++++ Provided information

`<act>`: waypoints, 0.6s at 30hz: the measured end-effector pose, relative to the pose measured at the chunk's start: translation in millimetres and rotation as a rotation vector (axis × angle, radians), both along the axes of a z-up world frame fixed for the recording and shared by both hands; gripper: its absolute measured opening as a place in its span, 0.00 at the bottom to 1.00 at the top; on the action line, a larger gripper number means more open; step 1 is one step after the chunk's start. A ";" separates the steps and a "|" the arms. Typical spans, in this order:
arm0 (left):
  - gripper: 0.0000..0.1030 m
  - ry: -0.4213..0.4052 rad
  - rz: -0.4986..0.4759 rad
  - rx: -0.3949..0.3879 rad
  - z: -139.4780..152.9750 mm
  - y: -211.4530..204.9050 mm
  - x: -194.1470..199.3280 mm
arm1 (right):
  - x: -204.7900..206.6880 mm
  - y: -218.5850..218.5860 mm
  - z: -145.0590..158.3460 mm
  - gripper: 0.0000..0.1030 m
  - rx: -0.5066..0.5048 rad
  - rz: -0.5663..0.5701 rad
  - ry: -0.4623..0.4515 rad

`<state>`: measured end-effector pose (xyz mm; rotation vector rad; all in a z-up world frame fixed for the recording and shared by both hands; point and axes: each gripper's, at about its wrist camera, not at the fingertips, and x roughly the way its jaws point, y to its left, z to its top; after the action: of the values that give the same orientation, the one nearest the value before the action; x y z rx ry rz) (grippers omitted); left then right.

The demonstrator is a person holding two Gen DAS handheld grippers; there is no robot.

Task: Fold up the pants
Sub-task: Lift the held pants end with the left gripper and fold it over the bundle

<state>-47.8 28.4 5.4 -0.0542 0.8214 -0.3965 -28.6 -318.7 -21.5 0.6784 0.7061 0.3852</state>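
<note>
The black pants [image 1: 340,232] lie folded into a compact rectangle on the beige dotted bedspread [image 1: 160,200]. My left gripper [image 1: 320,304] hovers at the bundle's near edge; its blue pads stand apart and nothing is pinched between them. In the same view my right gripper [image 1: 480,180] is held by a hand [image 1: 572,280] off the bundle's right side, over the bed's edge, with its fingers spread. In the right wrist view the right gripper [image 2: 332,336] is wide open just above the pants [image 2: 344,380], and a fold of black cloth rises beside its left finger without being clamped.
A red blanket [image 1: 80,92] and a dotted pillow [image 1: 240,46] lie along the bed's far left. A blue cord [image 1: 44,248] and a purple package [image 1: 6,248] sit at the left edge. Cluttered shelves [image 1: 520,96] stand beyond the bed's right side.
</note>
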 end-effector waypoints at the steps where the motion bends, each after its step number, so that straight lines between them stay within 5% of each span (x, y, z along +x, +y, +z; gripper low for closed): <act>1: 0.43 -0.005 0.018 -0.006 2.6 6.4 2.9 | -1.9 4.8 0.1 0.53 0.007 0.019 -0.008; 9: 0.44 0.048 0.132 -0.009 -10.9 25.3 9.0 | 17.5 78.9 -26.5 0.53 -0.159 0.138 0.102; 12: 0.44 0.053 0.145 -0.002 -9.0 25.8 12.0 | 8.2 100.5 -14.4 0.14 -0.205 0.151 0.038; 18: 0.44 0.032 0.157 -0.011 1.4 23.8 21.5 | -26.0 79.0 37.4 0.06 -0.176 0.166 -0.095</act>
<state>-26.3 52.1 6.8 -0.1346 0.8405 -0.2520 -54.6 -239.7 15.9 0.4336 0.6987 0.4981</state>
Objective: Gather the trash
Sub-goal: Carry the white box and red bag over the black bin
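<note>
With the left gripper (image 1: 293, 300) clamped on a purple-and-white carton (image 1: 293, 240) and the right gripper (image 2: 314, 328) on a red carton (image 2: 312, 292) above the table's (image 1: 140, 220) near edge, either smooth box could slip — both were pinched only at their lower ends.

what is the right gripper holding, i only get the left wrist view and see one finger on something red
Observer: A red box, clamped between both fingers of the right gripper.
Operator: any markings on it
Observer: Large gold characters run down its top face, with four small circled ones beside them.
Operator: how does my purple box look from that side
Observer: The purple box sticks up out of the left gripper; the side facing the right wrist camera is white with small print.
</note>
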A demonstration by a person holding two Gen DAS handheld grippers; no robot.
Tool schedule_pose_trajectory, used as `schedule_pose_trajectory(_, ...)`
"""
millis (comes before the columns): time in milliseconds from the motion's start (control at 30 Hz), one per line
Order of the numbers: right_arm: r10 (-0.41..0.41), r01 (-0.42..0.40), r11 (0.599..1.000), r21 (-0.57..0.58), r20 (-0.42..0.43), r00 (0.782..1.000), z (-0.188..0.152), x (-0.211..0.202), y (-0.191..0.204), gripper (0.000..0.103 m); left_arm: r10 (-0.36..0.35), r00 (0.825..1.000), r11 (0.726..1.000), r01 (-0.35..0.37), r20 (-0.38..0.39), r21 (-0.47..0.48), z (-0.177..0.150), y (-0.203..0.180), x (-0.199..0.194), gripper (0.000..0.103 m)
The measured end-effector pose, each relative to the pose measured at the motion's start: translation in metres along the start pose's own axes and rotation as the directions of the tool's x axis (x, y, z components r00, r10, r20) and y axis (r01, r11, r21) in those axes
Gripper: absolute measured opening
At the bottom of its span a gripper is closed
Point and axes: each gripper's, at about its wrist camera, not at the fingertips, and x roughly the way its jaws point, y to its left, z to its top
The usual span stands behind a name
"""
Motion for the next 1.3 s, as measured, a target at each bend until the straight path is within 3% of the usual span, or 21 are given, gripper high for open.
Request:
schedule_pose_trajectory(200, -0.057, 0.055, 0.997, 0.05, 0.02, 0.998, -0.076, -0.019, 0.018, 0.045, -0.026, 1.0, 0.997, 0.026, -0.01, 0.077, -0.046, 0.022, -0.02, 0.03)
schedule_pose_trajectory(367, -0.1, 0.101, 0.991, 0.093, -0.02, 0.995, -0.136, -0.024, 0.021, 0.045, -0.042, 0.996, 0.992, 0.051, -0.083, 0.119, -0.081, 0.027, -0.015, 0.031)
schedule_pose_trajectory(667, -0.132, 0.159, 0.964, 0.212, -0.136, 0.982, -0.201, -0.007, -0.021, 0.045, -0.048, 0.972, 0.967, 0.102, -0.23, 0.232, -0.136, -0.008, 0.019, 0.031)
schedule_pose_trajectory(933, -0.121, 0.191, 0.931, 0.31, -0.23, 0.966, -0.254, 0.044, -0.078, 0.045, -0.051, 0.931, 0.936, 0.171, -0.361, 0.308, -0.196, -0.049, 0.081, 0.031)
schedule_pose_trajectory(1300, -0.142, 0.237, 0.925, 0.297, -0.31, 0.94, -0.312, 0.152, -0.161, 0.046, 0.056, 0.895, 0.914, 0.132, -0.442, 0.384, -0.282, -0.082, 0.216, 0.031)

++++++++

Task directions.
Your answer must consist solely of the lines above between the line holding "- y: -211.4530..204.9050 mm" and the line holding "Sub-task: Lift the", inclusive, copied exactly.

Output.
  - y: -211.4530..204.9050 mm
  - x: -194.1470..199.3280 mm
arm1 (right):
  - x: -204.7900..206.6880 mm
  - y: -218.5850..218.5860 mm
  - z: -145.0590..158.3460 mm
  - gripper: 0.0000..0.1030 m
  - rx: -0.5066..0.5048 rad
  - rz: -0.5663..0.5701 rad
  - ry: -0.4623..0.4515 rad

`<state>`: measured end-effector pose (xyz mm; rotation vector rad; all in a z-up world frame fixed for the recording and shared by both hands; point and axes: each gripper's, at about its wrist camera, not at the fingertips, and x roughly the way its jaws point, y to its left, z to its top; after the action: of the values that give the same orientation, the one nearest the value before the action; x y z rx ry rz) (grippers omitted); left then right.

The demonstrator is a person holding two Gen DAS handheld grippers; there is no robot.

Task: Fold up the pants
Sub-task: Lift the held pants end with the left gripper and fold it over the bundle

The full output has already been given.